VMware vSphere

 View Only
Expand all | Collapse all

Slow acces to datastore on HP ProLiant ML350 Gen10

  • 1.  Slow acces to datastore on HP ProLiant ML350 Gen10

    Posted Nov 30, 2021 10:22 AM

    Hi,

    it first slow downs and then no Server running on the Datastore is accessible. The Clone-Tasks on the Datastore run against timeouts. The VMs cant be restarted or shutdown. The ESX does not respond and the Datatore can't be browsed. The Only way is to Reset\ Restart the Host via ILO. There are no Errors whatsover in ILO, vCenter or ESX Monitoring. The ISCSI Datastores are still accessible.

    We have reinstalled the ESX and reconfigured the RAIDS. The Machines run on the Backup Dell Maschine with same ESX Version without any Problems.

    There is just one Datastore 2 TB in size. There are three VMs including vCenter running on the Host. The other two are the DC and AppServer. The Appserver is with normal load. We had no problems before. The Problem appeared when we moved from 6.5 to some 6.7 Update.

    Attached you will find the HDD Performance Stats (in German) which maybe points to the storage driver. Also attached is the firmware info.
    Since we have tried everything possible we narrow down our problem to Storage.

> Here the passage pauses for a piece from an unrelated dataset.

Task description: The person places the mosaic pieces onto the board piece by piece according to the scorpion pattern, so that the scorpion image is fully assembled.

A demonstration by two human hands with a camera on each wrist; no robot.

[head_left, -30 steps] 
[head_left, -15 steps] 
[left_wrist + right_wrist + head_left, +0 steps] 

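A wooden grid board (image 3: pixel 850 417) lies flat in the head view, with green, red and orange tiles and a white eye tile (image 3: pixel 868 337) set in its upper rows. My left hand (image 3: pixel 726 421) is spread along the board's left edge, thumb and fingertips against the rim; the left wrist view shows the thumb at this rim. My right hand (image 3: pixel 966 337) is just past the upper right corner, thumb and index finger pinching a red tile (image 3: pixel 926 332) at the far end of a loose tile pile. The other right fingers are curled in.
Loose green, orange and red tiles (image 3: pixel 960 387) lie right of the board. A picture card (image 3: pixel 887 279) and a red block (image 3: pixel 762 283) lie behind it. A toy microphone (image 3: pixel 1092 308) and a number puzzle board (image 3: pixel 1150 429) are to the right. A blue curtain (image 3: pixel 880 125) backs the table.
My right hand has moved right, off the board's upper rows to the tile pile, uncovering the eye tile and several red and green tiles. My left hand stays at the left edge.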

    Here are the further specs:

     

    • Product Name
      ProLiant ML350 Gen10
    • Server
      ESX7.praxis-bux.local
    • Operating System
      VMware ESXi 7.0.2 Build-17867351 Update 2
    • System ROM
      U41 v2.42 (01/23/2021)
    • System ROM Date
      01/23/2021
    • Redundant System ROM
      U41 v2.22 (11/13/2019)

     

     

    Is anybody having similar issues?

    I thankyou in advance for any help to resolve this issue.

     

    Kind Regards

    Sardar



  • 2.  RE: Slow acces to datastore on HP ProLiant ML350 Gen10

    Posted Nov 30, 2021 06:38 PM

    Hello.
    Usually the slow access to the internal storage depends on the FIrmware levels of the internal disk controller and your disks. It also influences the driver version.
    In your case we show an HP Smart Array
    P408i-a SR Gen10 with Firmware 3.53
    The disks have HPD3 firmware, you need to know the P/n and model of the disks to check for new firmware levels.
    As you are using version 7.0 Update 2 you should try the latest levels available:
    Firmware 4.11 and Driver smartpqi version 70.4150.0.119.

    e_espinel_0-1638297120956.png

     

    https://www.vmware.com/resources/compatibility/detail.php?deviceCategory=io&productid=43704

    Firmware link:

    https://support.hpe.com/hpesc/public/swd/detail?swItemId=MTX-f39382f2be4d450e987c26819e

     

     



  • 3.  RE: Slow acces to datastore on HP ProLiant ML350 Gen10

    Posted Dec 01, 2021 09:19 PM

    Hello,

    Thank you for your reply.

    I will go through the specifics you mentioned and post back.

    Kind Regards

    Khan



  • 4.  RE: Slow acces to datastore on HP ProLiant ML350 Gen10

    Posted Dec 02, 2021 10:22 PM

    Hi,

    we installed the newest available SPP 2021.10.0 for the pProliant Server.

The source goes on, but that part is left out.